§ PROBLEM TO SOLVE: The entries below contain a stretch that opens with the line containing "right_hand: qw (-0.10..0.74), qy" and closes with the line containing "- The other"; set down that stretch exactly, both ends included, and nothing else.

§ Records from a collection:
[Start of Attachment]
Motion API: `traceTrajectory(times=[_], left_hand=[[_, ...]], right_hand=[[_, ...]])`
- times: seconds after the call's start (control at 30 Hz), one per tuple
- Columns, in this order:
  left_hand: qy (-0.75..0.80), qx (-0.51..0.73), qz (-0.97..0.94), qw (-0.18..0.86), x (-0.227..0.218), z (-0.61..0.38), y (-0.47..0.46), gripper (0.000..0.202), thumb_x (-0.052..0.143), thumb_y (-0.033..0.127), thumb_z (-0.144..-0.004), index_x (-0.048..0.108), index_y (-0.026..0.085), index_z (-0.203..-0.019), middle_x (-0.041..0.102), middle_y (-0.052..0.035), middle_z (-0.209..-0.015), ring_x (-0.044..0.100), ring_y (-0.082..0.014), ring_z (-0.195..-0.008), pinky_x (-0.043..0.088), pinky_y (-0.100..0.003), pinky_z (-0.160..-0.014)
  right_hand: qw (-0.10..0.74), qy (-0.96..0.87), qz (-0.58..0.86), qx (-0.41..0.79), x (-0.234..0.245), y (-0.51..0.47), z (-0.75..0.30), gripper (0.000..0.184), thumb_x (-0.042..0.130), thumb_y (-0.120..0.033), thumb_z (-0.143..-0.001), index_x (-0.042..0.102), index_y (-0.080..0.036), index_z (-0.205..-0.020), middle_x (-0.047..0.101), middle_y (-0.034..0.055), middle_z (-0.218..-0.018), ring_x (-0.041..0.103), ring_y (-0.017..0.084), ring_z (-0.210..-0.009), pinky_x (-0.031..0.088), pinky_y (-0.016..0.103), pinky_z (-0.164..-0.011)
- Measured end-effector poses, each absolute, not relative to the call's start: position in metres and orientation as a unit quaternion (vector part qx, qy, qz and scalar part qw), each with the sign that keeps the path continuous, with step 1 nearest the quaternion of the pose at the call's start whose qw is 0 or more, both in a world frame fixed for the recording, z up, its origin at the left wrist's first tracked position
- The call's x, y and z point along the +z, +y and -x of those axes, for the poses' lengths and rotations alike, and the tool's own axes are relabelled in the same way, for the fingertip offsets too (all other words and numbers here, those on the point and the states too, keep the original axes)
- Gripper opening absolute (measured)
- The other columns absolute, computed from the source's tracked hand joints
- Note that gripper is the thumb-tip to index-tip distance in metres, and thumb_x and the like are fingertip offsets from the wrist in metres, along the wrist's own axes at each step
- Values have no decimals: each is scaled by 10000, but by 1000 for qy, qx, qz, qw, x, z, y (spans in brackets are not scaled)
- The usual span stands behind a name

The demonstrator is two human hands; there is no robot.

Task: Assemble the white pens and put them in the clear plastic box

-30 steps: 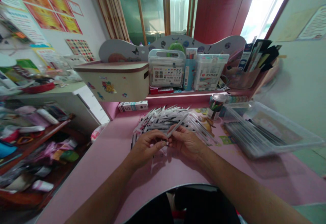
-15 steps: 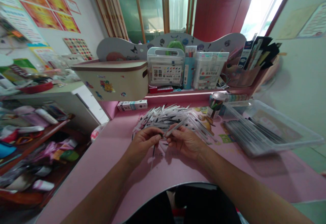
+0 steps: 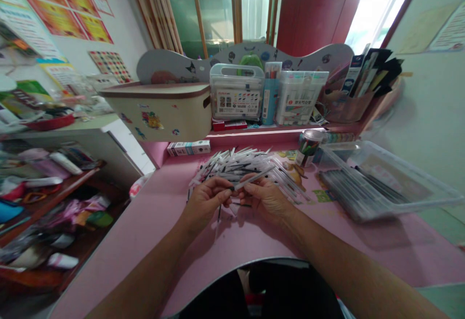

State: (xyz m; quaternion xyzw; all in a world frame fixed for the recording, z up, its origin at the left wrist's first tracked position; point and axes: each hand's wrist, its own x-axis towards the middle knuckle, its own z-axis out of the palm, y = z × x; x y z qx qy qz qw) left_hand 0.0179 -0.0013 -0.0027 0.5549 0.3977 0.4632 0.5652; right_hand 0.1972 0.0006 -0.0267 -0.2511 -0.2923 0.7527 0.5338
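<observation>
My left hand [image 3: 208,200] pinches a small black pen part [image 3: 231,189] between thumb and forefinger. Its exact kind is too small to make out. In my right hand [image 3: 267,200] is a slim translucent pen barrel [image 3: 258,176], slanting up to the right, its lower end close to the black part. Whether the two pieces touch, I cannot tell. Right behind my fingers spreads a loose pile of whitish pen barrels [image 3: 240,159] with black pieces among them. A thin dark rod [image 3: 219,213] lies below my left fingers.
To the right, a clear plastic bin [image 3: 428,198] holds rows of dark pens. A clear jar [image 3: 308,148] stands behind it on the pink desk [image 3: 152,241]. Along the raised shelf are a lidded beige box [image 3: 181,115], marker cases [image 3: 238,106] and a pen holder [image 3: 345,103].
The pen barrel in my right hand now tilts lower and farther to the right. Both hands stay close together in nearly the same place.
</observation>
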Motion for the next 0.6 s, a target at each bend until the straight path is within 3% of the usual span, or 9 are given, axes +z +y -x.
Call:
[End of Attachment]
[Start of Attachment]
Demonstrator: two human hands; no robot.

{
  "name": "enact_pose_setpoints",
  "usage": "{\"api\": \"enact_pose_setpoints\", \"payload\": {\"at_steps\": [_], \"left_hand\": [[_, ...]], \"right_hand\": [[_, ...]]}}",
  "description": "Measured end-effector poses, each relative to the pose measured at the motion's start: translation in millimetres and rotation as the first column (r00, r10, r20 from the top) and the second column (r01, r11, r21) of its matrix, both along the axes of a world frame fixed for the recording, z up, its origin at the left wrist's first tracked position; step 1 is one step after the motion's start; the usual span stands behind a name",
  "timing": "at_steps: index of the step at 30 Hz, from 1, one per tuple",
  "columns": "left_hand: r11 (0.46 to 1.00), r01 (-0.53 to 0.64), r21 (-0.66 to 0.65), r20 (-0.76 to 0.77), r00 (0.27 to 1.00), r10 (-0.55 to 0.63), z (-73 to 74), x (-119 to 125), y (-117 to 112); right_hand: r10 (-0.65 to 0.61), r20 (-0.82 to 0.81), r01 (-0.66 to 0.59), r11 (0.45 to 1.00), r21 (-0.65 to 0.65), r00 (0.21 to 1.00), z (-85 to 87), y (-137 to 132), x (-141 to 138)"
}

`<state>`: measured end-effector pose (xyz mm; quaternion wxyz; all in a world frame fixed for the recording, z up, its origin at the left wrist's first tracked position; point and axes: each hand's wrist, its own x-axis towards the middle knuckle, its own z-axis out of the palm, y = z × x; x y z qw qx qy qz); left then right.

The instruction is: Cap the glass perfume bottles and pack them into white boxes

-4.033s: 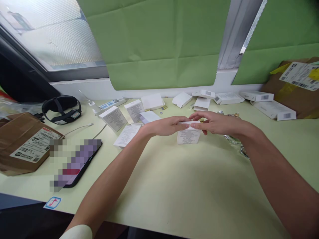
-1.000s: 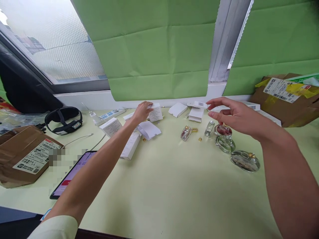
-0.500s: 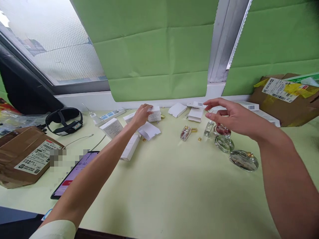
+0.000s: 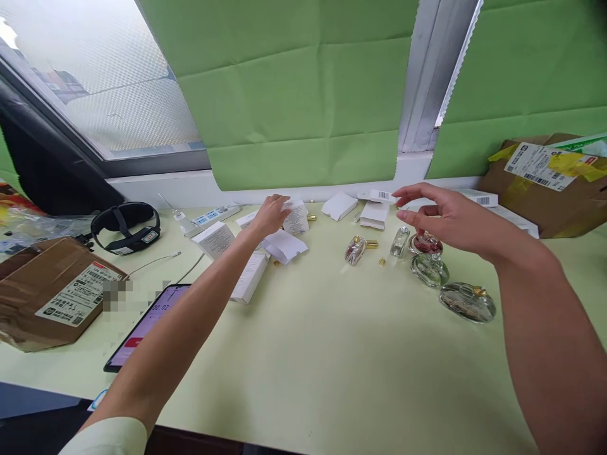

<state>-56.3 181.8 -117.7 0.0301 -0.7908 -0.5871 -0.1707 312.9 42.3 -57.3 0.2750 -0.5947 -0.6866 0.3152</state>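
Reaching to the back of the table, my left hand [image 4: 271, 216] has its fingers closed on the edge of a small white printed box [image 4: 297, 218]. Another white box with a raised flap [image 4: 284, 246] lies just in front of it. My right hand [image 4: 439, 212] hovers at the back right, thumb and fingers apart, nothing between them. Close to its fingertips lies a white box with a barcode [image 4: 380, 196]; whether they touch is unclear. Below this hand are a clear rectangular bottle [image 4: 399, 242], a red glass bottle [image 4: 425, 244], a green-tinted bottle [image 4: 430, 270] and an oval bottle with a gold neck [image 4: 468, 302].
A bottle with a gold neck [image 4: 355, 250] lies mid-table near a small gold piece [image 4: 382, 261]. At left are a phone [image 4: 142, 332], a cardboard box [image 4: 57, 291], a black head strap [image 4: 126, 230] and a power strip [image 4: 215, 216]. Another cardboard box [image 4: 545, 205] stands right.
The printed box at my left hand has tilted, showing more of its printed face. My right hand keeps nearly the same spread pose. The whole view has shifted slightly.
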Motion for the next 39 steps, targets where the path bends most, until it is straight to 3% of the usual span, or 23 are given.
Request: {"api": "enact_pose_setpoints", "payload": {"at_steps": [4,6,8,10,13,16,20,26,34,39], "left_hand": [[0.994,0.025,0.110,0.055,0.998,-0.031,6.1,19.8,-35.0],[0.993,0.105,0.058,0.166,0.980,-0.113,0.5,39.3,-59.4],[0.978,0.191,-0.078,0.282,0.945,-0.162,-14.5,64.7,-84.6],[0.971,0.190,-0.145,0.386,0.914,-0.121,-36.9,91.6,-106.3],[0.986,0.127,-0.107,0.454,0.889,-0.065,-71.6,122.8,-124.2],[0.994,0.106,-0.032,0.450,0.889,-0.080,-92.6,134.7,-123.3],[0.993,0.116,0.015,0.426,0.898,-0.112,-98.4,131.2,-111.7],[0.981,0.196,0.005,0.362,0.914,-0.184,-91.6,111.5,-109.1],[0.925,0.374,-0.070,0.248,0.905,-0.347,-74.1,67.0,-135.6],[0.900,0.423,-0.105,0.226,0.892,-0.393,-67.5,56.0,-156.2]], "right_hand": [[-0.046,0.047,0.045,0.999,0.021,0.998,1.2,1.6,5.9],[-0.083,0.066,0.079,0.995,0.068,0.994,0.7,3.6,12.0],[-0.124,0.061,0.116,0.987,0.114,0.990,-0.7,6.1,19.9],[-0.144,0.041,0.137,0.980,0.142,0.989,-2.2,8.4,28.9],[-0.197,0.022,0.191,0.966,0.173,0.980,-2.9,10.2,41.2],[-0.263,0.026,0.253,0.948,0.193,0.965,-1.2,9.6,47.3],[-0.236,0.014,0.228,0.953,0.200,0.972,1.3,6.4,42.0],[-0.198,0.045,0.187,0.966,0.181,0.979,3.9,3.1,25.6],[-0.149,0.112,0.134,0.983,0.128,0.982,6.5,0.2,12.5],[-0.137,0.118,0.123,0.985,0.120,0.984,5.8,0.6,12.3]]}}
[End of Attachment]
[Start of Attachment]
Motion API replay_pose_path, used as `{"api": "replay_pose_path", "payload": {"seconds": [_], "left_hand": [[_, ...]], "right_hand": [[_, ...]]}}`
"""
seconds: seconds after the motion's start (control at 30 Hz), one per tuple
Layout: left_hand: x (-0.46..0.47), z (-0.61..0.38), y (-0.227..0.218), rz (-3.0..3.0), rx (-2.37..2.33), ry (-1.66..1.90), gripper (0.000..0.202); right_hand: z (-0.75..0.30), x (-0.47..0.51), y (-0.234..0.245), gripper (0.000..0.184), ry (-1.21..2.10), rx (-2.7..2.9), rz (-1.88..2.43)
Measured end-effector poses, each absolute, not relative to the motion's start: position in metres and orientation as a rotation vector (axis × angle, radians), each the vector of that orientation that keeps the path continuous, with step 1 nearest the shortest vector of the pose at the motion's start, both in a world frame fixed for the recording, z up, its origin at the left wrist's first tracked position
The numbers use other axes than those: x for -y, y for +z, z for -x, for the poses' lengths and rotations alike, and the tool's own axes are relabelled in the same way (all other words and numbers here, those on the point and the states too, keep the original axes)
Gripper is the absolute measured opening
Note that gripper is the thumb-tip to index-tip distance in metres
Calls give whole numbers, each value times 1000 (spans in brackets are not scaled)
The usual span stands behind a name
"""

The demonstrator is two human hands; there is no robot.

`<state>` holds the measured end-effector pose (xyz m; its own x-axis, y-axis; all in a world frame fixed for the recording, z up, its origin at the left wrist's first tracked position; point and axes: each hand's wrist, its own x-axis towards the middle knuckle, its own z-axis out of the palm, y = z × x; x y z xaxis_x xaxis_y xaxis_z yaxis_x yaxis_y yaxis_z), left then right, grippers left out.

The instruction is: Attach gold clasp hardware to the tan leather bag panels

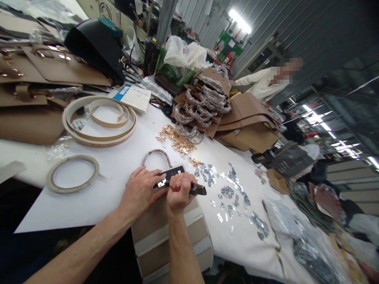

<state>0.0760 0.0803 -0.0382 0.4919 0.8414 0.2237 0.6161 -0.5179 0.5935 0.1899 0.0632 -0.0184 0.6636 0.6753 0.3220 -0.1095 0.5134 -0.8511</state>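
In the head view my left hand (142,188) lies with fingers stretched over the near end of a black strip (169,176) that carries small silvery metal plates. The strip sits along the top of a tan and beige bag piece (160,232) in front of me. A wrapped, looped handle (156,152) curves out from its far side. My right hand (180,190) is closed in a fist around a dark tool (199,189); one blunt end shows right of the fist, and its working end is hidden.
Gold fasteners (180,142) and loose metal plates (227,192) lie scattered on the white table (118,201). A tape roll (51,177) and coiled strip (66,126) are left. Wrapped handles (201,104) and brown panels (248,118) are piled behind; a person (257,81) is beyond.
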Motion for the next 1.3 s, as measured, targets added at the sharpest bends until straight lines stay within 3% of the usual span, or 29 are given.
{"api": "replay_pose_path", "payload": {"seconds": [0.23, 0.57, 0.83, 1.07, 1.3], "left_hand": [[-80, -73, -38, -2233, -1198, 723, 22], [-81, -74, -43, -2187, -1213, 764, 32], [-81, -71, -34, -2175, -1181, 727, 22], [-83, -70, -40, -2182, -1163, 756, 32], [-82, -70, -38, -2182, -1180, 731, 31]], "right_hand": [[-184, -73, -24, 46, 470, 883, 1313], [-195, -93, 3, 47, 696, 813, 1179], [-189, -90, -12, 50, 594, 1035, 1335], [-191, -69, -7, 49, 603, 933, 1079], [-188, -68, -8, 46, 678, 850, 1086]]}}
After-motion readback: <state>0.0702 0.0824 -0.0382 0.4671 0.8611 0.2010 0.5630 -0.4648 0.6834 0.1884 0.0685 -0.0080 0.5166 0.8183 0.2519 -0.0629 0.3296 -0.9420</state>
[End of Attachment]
§ RESPONSE AREA:
  right_hand: qw (-0.10..0.74), qy (-0.96..0.87), qz (-0.58..0.86), qx (-0.41..0.79), x (-0.234..0.245), y (-0.51..0.47), z (-0.75..0.30), gripper (0.000..0.184), thumb_x (-0.042..0.130), thumb_y (-0.120..0.033), thumb_z (-0.143..-0.001), index_x (-0.042..0.102), index_y (-0.080..0.036), index_z (-0.205..-0.020), middle_x (-0.047..0.101), middle_y (-0.034..0.055), middle_z (-0.218..-0.018), ring_x (-0.041..0.103), ring_y (-0.017..0.084), ring_z (-0.210..-0.009), pinky_x (-0.031..0.088), pinky_y (-0.016..0.103), pinky_z (-0.164..-0.011)
- Measured end-effector poses, each absolute, not relative to the call's start: position in metres and orientation as a unit quaternion (vector part qx, qy, qz and scalar part qw), each with the sign that keeps the path continuous, with step 1 nearest the quaternion of the pose at the call's start whose qw is 0 or more, both in a world frame fixed for the recording, z up, its origin at the left wrist's first tracked position
- The call's x, y and z point along the +z, +y and -x of those axes, for the poses' lengths and rotations alike, and the tool's own axes are relabelled in the same way, for the fingertip offsets too (all other words and numbers here, those on the point and the states too, keep the original axes)
- Gripper opening absolute (measured)
- The other columns absolute, computed from the source's tracked hand joints

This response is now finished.